The forecast is scary, commented Schwab. However, it is true, I added.

Đinđić repeated it a few years later, at a lecture he gave at the London School of Economics. He was even more decisive. It is a wrong thesis, he started, that Europe must help Serbia or the countries of the region because Serbia or countries in the region have problems. Europe has a problem in the region. Primarily because it has problem to realize that it is cheaper, instead of having paid soldiers distributed in those countries, to invest at least part of that money in the reconstruction of the economy and economic development of the region. This would strengthen the democratic and political governments in the region, which are the only guarantee of the realization of exit strategy and membership in the European Union. Europe has its priorities, he explained, which change in accordance with crises. However, the strategy in the Balkans should be more clearly defined. This means, he added, that you should not wait for the crisis in Bosnia, Kosovo or Macedonia to become a serious problem. Let’s try to prevent the causes.

Plans of Balkan new deal got their contours, primarily after 2005. They were related mostly to the completing of Europe’s borders on its south. Road corridor 10, the Adriatic-Ionian highway, the highway between Tirana, Priština and Skopje, the modernization of the railway line between Munich and Athens, establishment of Danube navigability between Rotterdam and the Black Sea, navigation connection between the Sava and the Danube, as well as the establishment of a river port in Vukovar were only some of them. This was followed by plans for energy connections, air traffic and simplifying of the flow of goods and travelling of citizens.

And not without success. Yet, too slowly. And possible membership of these countries in the European Union was gradually getting away. New problems were announced.

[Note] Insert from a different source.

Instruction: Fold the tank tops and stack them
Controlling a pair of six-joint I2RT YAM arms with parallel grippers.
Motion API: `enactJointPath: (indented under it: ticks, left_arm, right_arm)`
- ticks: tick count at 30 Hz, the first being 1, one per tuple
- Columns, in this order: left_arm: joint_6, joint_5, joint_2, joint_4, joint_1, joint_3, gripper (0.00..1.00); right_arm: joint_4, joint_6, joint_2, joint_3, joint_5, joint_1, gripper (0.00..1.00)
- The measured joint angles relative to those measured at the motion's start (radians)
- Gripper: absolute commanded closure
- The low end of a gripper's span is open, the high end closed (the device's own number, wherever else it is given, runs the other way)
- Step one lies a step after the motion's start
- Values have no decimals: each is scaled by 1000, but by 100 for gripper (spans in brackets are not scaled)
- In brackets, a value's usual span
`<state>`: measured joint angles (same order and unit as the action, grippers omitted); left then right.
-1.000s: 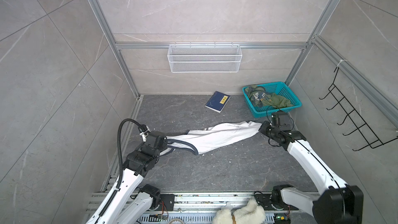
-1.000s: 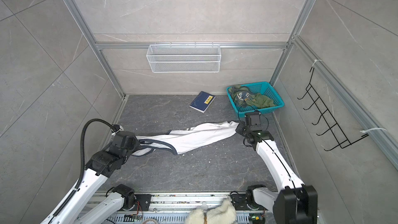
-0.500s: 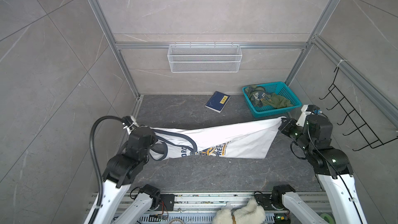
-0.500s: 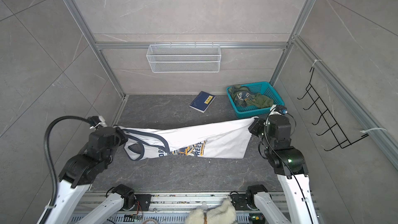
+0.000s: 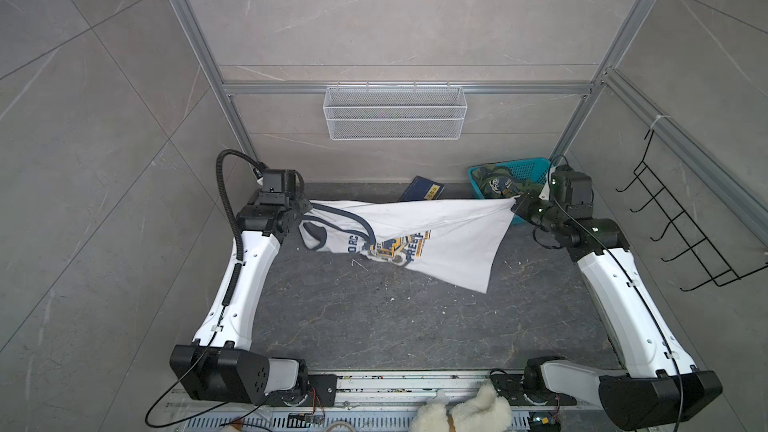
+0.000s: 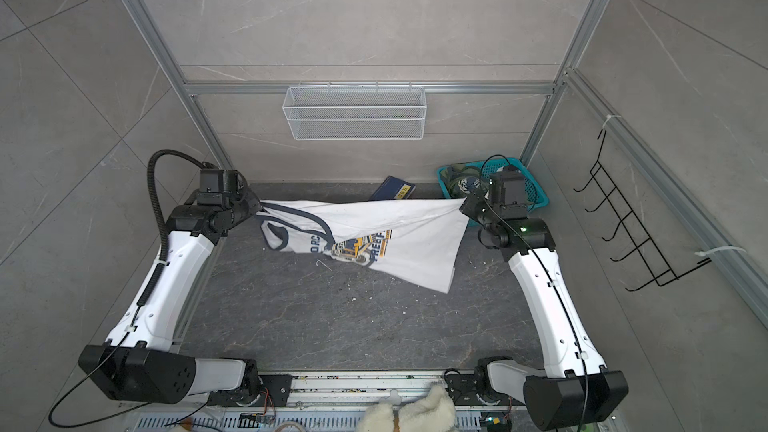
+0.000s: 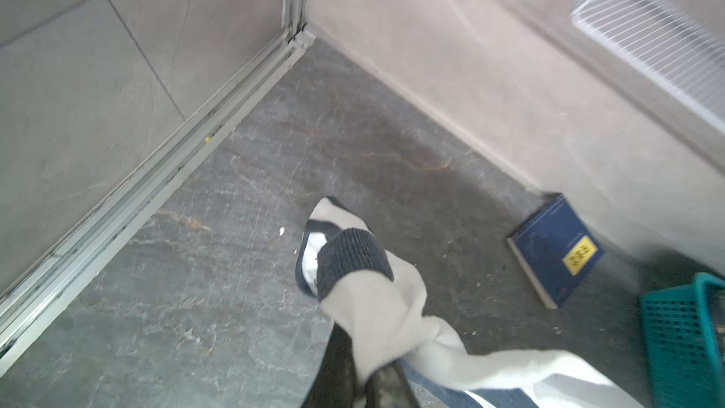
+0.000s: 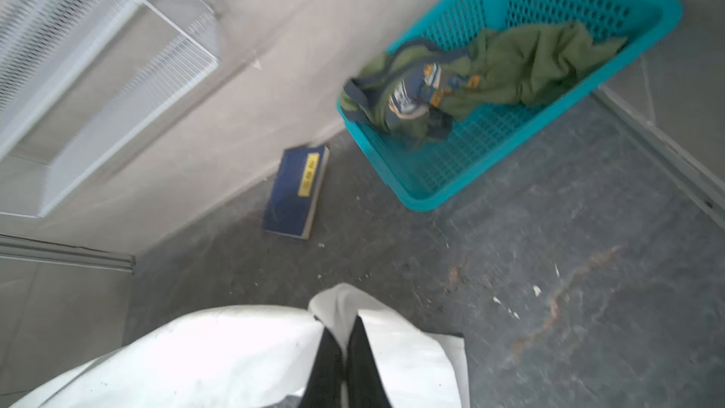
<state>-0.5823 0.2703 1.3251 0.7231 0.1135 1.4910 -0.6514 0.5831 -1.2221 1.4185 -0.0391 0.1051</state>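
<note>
**Both arms raised, the white top stretched between two closed grippers above the surface.**

In both top views each arm rises from its base and bends inward. The left gripper [image 5: 305, 206] is pinched on the navy-trimmed strap end of the white tank top [image 5: 449, 238]. The right gripper [image 5: 515, 203] is clamped on the opposite hem corner. The cloth spans between them, its print facing up and one loose corner hanging toward the surface [image 5: 374, 317]. The olive tank top [image 5: 498, 182] lies crumpled in the teal basket [image 5: 530, 166], just behind the right gripper. In the left wrist view, the gripper's dark fingers [image 7: 333, 366] are pressed together on bunched white cloth, with the navy book [image 7: 557, 253] beyond. In the right wrist view, the fingers [image 8: 365, 363] squeeze a white fold, and the basket lies well apart.
</note>
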Motion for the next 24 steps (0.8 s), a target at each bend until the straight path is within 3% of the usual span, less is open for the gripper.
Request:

I think this is why Angela Merkel formed a so-called Berlin forum. As a place of seeking of not so much political, but investment agreement. It seemed that the idea of Balkan new deal was never closer as after this year’s meeting of heads of governments of the region in Vienna.

Then came the refugee crisis, closure of borders and completely different, we would say the old political discourse on diversity of those in other countries. Then on the procurement of arms and the right to be at least as equally armed as neighbours. Even though the most countries in the region are biologically, economically and socially malnourished and exhausted by wars, as said a few days in Sarajevo by the Serbian Prime Minister Aleksandar Vučić.

It was necessary to make a cut. The first and basic onewas made by the German chancellor with a warning of what a closing of German borders before the great wave of refugees would mean for relations in the Balkans. Second cut was announced yesterday by the President of European Commission, Juncker. On date of presentation of reports on the negotiation progress of candidate countries and consequently on the start of negotiations with Serbia. The third one was again left to Merkel and French President Hollande. He should convene a continuation of the Berlin Forum, this time in Paris, and a new conversation about European infrastructure projects in the region.

The stability formula in the Balkans remains the same. It is precisely the kind of which Albright wrote, and of which late Đinđić spoke in hall Europe.